Within the records below is a range that opens at the line with "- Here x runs" and closes at the line with "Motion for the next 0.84". Return that range word for word, both ends included, and only that range.

↓↓↓

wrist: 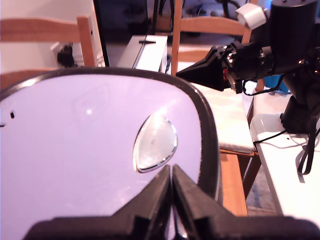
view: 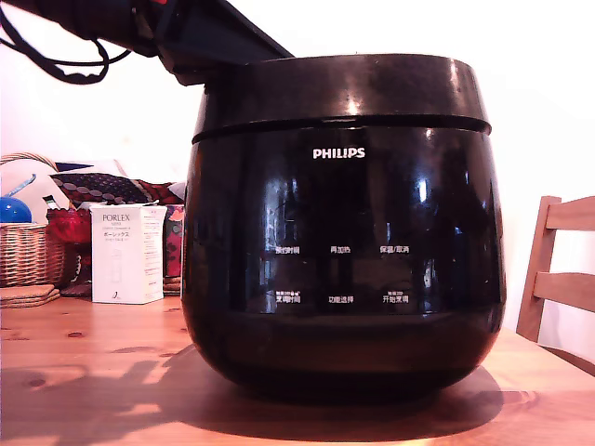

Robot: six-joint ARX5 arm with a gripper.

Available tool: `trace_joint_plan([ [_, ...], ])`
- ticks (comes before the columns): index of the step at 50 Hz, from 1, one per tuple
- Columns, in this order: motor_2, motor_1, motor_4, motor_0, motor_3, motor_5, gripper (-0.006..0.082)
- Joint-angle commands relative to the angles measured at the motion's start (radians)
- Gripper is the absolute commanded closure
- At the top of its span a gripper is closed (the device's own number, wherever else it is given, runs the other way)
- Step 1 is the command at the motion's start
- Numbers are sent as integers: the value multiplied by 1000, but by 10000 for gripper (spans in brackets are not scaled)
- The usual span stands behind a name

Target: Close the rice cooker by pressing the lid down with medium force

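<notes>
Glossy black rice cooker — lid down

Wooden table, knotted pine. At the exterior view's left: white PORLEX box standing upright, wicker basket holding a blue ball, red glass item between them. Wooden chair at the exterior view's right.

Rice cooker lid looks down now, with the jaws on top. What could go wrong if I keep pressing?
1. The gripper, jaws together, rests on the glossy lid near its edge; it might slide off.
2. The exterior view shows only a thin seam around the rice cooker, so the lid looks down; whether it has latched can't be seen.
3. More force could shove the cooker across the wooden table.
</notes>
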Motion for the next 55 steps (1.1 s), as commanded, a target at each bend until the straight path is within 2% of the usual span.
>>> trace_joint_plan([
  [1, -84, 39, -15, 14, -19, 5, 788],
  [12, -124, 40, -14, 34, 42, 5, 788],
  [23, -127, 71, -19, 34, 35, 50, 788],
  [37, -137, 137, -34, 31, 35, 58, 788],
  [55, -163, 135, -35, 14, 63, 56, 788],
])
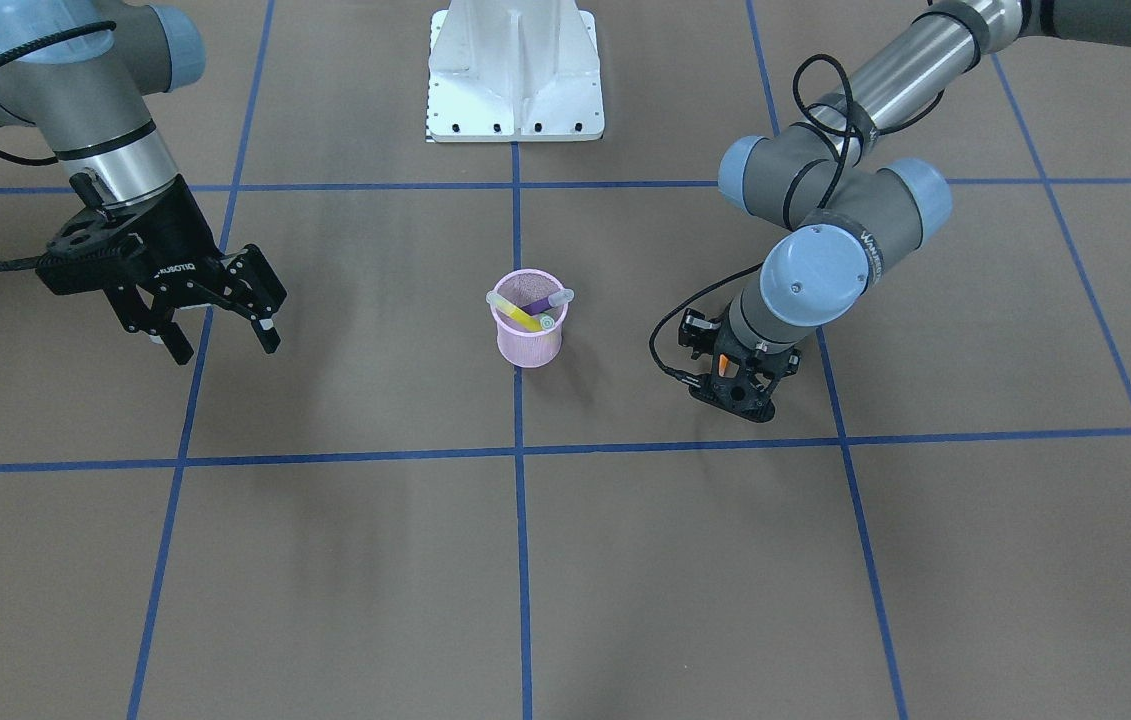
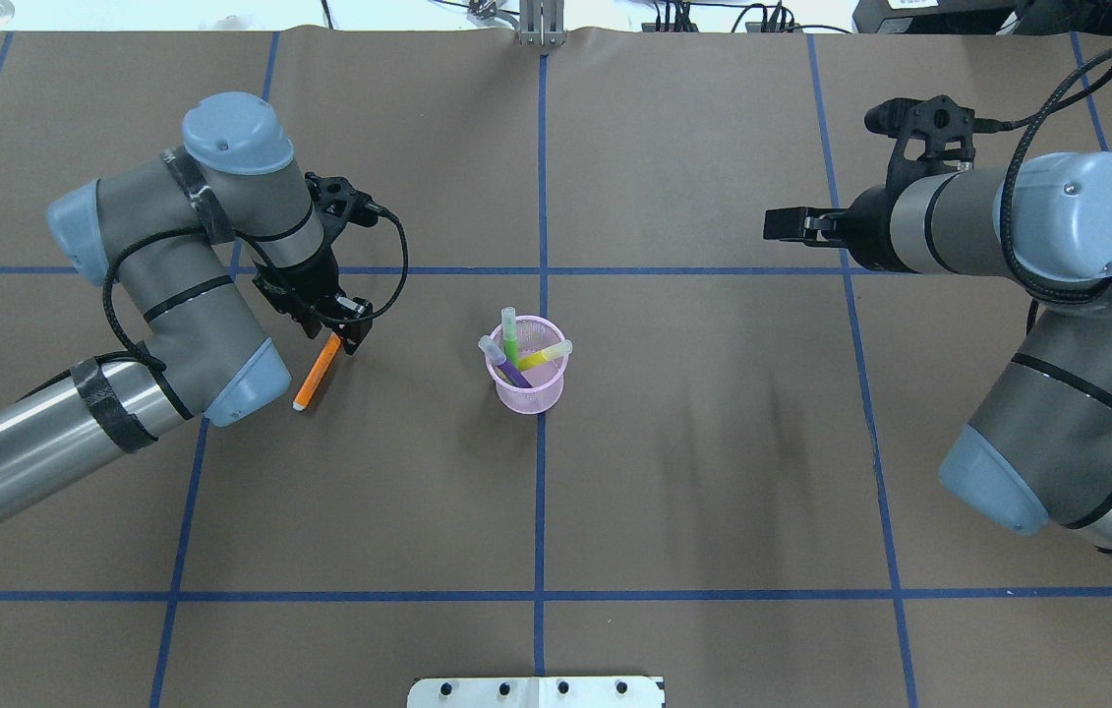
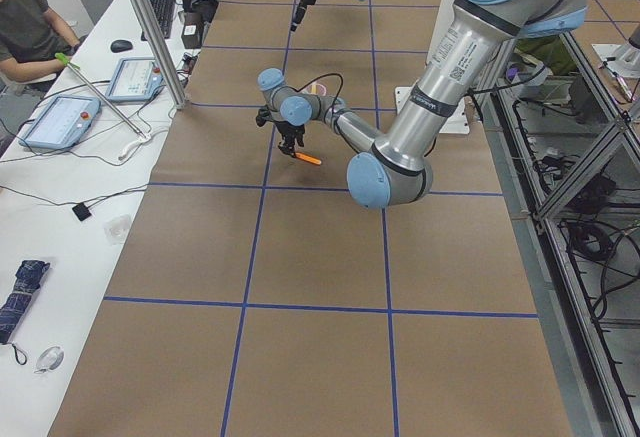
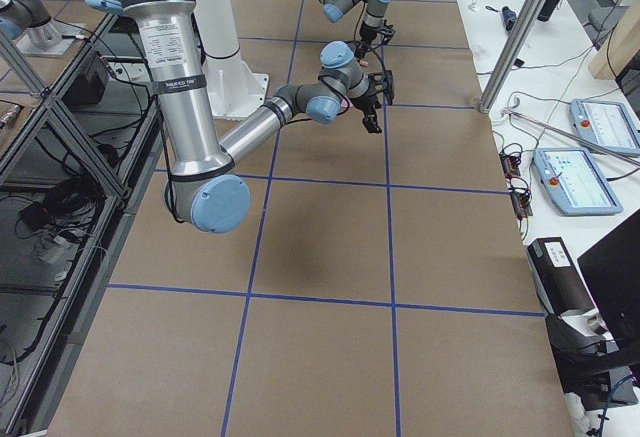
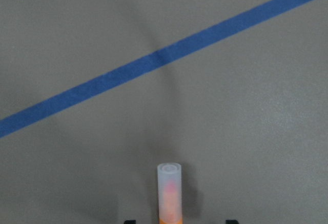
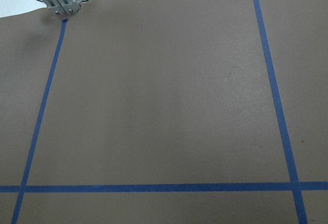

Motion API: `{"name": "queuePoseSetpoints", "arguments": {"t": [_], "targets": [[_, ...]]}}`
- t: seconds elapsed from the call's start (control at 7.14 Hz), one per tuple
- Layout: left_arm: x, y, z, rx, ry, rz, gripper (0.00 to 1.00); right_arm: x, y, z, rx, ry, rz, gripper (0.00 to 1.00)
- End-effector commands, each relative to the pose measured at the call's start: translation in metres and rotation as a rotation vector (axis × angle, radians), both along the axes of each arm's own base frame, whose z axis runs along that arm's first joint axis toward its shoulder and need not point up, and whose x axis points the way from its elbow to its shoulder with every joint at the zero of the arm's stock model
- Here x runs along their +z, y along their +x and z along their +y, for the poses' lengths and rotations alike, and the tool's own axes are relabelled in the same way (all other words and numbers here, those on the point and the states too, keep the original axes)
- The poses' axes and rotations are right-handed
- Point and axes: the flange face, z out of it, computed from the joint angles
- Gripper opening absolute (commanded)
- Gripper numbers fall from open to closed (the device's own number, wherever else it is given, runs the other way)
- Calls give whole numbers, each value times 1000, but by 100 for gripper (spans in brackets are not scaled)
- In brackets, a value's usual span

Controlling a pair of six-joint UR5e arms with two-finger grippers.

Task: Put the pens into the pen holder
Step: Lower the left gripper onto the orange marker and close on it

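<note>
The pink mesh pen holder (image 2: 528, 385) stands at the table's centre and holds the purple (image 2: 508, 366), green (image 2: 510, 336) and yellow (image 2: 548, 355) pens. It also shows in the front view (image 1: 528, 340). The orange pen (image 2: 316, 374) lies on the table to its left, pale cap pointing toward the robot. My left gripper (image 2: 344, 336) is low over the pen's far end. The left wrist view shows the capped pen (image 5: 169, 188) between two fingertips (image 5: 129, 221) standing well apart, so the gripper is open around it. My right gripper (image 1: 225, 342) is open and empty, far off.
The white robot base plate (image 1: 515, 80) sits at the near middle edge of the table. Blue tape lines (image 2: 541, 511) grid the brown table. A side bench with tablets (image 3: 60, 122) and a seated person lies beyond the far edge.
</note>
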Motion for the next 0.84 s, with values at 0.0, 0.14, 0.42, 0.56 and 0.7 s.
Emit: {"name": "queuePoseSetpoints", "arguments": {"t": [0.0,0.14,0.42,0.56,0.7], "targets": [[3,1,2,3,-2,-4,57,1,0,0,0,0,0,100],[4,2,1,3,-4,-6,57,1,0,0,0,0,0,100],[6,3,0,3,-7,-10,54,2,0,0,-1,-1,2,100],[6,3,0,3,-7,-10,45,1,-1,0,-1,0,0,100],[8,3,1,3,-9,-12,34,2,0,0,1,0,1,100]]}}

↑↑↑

*Task response*.
- Here x runs along their +z, y along their +x and z along their +y, for the poses' lengths and rotations alike, and the tool's own axes are relabelled in the same way (all other words and numbers here, those on the point and the states too, keep the original axes)
- The poses' axes and rotations are right-handed
- Point and axes: the flange face, z out of it, computed from the joint angles
- Gripper opening absolute (commanded)
- Gripper numbers fall from open to closed (the device's own number, wherever else it is given, runs the other way)
- Calls give whole numbers, each value times 1000, but by 100 for gripper (spans in brackets are not scaled)
- In brackets, a value's usual span

Controlling a pair of six-joint UR5e arms with two-finger grippers.

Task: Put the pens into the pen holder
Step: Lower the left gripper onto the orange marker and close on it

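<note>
The pink mesh pen holder (image 2: 528, 385) stands at the table's centre and holds the purple (image 2: 508, 366), green (image 2: 510, 336) and yellow (image 2: 548, 355) pens. It also shows in the front view (image 1: 528, 340). The orange pen (image 2: 316, 374) lies on the table to its left, pale cap pointing toward the robot. My left gripper (image 2: 344, 336) is low over the pen's far end. The left wrist view shows the capped pen (image 5: 169, 188) between two fingertips (image 5: 129, 221) standing well apart, so the gripper is open around it. My right gripper (image 1: 225, 342) is open and empty, far off.
The white robot base plate (image 1: 515, 80) sits at the near middle edge of the table. Blue tape lines (image 2: 541, 511) grid the brown table. A side bench with tablets (image 3: 60, 122) and a seated person lies beyond the far edge.
</note>
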Motion for the next 0.84 s, with values at 0.0, 0.14, 0.42, 0.56 and 0.7 s.

What the exercise asked for is now done.